Açılım konusundaki başarısızlığı eleştiren muhalefetin üslubunu eleştirmek için “anne babalar çocuklarını haber saatlerinde televizyonlardan uzaklaştırsınlar” diyen Başbakan umarım kendi üslubunu da aynı bakış açısı ve aynı mantıkla değerlendirme fırsatı bulur. Hem kendisine bu konularda bir açıklama yapmak zorundayım. Son zamanlarda vatandaşlarımız haber saatlerinde gerçekten de çocuklarını televizyon başına yaklaştırmıyorlar. Çünkü demokrasi, kardeşlik, mozaik gibi lafların ardına saklananların çocukları öne sürerek kent sokaklarını nasıl yangın yerine çevirdiklerini görmelerini istemiyorlar.

Sayın Başbakan, Türkiye’nin dört bir yanında ayaklanma provaları yapılıyor. Kamu binaları taşlanıp kamu görevlileri linç edilmek isteniyor. Molotof kokteyller çocukların elinde oyuncak haline gelmiş. Esnaf korkudan kepenklerini açamıyor. Bazı yerlerde bu sokak terörü nedeniyle ekonomik ve sosyal hayat tamamen durmuş. Sizler, yani bu ülkenin yönetiminden sorumlu olanlar bu sorunları çözeceğinize sorunları dile getirenlere çatıyorsunuz. Üstelik sanki bütün bu gelişmeler hayırlı işaretlermiş gibi “inadına devam” diyebiliyorsunuz.

***

Başbakan Atatürk’ün ünlü eseri “Nutuk”tan da örnek verip etnik ayrımcılığın Atatürk’ün düşünceleriyle örtüştüğünü iddia etti. Kendisinin “Atatürk’ün Gençliğe Hitabesi”ni okumasını öneririm. Özellikle hitabenin sonunda yer alan “Ne mutlu Türküm diyene” söylemi bizim millet ve milliyetçilik anlayışımızın dayanağıdır.

Lafı çok dolandırmaya gerek yok, bunu kabul edersiniz ya da etmezsiniz.
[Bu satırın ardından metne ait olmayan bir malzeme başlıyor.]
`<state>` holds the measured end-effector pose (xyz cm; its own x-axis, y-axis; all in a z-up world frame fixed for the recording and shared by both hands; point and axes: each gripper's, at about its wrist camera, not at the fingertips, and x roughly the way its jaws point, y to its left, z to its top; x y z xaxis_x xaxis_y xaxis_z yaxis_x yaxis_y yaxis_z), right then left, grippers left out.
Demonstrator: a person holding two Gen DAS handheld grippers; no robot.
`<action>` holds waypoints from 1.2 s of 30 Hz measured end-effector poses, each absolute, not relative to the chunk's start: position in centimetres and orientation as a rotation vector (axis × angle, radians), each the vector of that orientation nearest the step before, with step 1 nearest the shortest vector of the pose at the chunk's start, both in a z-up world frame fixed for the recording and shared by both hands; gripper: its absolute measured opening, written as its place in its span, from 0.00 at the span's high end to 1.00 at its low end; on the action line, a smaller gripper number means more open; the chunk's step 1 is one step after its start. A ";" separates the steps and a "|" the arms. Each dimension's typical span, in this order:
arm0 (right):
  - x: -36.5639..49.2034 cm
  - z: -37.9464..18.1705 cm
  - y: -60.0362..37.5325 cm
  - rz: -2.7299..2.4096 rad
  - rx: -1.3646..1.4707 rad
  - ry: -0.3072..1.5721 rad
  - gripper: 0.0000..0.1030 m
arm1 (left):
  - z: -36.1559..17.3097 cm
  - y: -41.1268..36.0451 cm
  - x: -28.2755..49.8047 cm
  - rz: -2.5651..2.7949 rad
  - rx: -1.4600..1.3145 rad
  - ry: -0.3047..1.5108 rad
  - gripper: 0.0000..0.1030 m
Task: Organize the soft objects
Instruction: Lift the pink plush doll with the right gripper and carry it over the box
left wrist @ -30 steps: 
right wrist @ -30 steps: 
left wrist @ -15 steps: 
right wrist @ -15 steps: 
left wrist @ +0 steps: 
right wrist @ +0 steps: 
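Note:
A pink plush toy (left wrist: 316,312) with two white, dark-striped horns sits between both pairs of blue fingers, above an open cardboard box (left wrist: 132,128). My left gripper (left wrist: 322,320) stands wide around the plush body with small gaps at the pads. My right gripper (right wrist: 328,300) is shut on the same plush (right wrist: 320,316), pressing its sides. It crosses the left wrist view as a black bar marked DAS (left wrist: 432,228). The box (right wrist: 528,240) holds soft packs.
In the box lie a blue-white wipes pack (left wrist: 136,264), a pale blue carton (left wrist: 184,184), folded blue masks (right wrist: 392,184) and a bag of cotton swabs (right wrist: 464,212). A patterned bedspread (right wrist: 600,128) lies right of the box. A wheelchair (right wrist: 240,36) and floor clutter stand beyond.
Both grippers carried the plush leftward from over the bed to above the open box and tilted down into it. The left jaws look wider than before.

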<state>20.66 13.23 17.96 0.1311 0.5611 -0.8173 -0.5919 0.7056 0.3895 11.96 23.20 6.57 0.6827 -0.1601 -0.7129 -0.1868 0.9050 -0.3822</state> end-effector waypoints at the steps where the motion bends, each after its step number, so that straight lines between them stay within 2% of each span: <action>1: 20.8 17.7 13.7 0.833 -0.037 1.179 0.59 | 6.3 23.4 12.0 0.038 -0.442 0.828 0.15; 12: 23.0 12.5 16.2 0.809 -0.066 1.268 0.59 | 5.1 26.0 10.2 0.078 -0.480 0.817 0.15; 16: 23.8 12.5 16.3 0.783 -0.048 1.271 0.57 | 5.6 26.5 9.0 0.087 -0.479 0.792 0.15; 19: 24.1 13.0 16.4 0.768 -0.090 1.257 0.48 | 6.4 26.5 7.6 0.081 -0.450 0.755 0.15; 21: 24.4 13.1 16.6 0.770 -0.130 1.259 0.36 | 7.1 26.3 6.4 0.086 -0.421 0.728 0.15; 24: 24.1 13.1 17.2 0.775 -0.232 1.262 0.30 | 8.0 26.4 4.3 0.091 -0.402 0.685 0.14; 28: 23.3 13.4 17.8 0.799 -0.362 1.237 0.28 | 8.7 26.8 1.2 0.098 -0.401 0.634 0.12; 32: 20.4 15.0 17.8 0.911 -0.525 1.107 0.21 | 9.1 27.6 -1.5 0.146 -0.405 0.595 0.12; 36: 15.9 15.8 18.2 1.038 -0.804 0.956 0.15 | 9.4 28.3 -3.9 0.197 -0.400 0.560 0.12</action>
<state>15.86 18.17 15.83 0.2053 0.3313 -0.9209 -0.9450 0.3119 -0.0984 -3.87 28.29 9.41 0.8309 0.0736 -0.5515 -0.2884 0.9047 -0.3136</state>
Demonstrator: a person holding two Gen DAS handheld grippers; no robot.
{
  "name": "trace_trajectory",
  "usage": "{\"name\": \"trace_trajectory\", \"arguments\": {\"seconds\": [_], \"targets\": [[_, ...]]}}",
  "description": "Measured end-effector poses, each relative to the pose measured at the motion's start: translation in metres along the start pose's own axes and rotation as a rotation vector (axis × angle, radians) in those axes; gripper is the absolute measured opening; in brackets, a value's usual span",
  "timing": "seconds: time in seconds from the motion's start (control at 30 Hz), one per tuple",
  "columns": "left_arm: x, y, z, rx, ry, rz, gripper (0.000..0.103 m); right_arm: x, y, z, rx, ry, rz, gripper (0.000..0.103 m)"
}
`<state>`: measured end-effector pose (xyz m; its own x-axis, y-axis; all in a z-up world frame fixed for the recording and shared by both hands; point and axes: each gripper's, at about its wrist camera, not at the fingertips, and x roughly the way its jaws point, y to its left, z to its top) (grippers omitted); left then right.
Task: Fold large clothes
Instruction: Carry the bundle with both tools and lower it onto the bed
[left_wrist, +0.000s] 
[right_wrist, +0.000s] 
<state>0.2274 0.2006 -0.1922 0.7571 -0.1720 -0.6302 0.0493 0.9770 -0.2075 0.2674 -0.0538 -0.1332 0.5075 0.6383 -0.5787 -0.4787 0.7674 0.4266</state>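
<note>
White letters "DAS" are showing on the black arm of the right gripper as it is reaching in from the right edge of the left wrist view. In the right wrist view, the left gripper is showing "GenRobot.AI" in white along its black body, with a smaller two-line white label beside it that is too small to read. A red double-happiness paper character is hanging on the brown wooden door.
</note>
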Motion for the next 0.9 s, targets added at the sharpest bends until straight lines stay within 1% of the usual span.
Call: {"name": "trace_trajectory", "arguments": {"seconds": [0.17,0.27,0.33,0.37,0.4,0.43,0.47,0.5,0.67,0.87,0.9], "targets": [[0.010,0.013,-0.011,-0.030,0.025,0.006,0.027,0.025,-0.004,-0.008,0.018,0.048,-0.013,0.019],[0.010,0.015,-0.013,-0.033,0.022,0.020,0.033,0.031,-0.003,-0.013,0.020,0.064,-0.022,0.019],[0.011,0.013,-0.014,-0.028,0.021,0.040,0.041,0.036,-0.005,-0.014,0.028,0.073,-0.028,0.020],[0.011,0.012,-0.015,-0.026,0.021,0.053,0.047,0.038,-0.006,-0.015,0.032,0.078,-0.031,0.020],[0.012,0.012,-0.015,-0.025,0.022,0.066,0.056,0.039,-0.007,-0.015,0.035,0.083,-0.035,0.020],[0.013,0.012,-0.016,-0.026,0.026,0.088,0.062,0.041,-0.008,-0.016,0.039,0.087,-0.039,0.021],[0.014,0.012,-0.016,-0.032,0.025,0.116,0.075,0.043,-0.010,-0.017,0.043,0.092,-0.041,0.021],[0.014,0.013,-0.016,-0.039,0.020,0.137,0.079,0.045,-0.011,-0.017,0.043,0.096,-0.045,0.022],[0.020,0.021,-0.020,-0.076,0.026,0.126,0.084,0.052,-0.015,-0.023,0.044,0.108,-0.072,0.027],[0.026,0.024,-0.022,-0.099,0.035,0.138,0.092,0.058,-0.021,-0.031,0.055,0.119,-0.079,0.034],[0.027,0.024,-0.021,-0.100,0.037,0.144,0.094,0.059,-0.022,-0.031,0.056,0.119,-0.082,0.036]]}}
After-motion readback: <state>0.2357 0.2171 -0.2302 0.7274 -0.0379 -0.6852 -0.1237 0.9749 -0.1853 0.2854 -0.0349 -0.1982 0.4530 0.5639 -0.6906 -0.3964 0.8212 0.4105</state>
Ama olayı çarpıtmak, özellikle Atatürk’ü gençlere yanlış tanıtacak söylemlerde bulunmak akıllarda başka niyetler olduğu düşüncesi uyandırıyor.

***

Son söz; inadına yazmaya, inadına anlatmaya devam edeceğiz.

 
Toplam blog
: 114
: 548
Kayıt tarihi
: 18.11.09
 
 

Emekli öğretmenim. Üç yıldır Söke Ekspres gazetesinde günlük yazılar yazıyorum. 2008 Yılında röpo..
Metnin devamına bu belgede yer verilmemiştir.